In quale condizione ti senti?

Non dobbiamo infatti aver fretta. Ogni atto è fine a se stesso. Di ogni movenza si gode, perché dà un’emozione che basta. Il tango potrebbe cessare lì, esattamente alla conclusione di ogni movimento, e dovremmo per questo viverlo come se a seguire non esistesse nulla.  L’alta qualità di quello stare, di quel sentire, cercando equilibrio e armonia, diventa il presupposto fondamentale al pregio del passo che verrà dopo, poiché solo quando si comincia bene, la sequenza si costruisce con pulizia e si conclude con soddisfazione.
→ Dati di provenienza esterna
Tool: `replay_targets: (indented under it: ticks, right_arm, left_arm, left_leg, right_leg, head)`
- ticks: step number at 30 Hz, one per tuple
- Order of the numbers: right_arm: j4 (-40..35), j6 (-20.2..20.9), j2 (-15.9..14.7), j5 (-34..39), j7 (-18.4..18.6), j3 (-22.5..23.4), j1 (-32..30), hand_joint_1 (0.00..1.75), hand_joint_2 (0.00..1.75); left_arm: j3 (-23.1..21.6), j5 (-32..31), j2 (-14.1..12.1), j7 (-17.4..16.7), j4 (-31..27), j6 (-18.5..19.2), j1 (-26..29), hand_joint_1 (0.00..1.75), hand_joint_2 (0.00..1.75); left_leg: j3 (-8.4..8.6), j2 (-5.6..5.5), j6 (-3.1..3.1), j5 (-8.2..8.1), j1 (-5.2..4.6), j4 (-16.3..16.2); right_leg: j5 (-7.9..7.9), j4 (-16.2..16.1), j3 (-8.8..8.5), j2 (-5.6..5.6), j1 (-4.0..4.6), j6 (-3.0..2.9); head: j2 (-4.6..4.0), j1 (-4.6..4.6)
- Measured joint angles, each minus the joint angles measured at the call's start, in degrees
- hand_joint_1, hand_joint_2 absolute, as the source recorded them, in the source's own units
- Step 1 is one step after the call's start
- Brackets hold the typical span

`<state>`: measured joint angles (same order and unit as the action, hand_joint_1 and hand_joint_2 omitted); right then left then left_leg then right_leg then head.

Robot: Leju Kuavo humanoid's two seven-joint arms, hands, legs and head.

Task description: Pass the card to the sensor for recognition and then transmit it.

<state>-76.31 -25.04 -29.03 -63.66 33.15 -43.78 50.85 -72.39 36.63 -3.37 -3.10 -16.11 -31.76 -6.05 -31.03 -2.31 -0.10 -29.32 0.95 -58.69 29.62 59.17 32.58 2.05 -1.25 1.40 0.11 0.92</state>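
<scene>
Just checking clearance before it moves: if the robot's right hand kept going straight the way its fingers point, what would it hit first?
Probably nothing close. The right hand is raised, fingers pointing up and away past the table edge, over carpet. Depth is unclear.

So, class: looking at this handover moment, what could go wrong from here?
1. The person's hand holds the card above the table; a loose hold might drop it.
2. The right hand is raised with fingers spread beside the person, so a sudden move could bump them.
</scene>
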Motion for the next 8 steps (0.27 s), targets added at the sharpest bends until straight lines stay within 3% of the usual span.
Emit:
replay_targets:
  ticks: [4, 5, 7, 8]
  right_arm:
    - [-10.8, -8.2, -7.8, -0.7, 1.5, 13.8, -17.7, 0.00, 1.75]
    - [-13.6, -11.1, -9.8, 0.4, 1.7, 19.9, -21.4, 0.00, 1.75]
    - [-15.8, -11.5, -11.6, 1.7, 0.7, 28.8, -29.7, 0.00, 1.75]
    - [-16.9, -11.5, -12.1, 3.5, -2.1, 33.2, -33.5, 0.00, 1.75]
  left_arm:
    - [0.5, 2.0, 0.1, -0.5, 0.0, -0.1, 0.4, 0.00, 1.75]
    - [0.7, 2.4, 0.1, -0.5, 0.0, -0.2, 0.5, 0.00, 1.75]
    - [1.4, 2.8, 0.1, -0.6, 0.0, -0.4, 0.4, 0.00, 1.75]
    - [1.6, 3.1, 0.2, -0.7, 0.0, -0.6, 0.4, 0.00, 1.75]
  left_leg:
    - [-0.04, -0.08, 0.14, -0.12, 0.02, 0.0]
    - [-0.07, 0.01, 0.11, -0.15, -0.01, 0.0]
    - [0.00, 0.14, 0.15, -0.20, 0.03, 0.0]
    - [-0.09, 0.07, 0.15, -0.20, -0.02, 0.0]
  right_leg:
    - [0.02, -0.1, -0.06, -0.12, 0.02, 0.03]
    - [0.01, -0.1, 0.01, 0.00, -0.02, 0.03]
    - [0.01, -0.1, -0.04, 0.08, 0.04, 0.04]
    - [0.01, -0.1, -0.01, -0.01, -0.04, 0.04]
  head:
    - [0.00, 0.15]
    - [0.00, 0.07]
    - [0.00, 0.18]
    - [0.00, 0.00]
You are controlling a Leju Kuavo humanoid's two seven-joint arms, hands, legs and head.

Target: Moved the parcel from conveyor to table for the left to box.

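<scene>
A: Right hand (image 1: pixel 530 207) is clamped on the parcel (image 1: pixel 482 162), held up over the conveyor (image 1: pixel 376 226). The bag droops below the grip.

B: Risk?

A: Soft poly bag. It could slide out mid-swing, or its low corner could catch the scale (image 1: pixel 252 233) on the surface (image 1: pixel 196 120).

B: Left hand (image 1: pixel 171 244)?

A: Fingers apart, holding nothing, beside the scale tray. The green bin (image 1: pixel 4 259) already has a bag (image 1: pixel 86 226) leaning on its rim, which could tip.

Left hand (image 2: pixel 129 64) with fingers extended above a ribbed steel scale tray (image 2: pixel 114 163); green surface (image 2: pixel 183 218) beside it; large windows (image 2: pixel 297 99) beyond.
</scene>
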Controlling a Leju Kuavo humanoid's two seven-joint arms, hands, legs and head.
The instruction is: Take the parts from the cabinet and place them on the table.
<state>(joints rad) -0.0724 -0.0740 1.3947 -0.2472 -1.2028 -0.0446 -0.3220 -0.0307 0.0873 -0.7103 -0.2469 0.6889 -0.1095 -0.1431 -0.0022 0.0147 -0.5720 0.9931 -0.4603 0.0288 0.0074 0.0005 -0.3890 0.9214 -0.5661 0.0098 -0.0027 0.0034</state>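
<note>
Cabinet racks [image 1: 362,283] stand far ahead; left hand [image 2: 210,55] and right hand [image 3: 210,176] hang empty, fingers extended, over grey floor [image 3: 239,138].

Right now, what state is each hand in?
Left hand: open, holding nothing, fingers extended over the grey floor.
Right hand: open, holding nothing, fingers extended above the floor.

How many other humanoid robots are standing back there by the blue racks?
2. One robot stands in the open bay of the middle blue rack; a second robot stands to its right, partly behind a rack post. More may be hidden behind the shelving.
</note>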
Questa ricerca ideale dell’intesa perfetta rende i tangueri  schiavi o liberi? Coraggiosi o pavidi? Trasgressivi o riflessivi? Generosi o egoisti? Come fatto sociale ballare tango non è solo piacere, ma anche una responsabilità e spesso non ce ne rendiamo conto, perché manca in noi la consapevolezza che l’intesa non è una condizione naturale, ma necessita di una educazione, di regole di buon comportamento e di condivisione. Ballare ci rende liberi o schiavi a seconda della nostra capacità proprio di saper gestire corpo e sentimenti e l’equilibrio nelle relazioni non è innato. Si conquista per il proprio e per l’altrui benessere.

Quel senso di fusione con l’altro che a volte viviamo con soddisfazione e con gratificazione, quando balliamo, diventa la chiave della felicità o la trappola che ci pone in una condizione di dipendenza. Infatti il desiderio di fusione, di perdersi nel partner, è adatto solo ad una condizione della nostra vita. Ai momenti di intimità, quelli in cui facciamo l’amore, consci che cadranno confini, perché ci lasciamo andare, abbandonandoci a noi stessi e al compagno. Un tango invece non è sessualità, non presuppone il concedersi completamente e il lasciarsi andare senza riserve. Richiede una presenza, la consapevolezza dei propri limiti e della propria individualità. La tensione – il pathos – è data proprio da uno spostamento continuo del baricentro fisico ed emotivo e che non deve trovarci impreparati .  Quando invece sentiamo che nella danza il bisogno dell’altro è totale non stiamo più ballando, dipendiamo, e la dipendenza esprime sempre un disagio.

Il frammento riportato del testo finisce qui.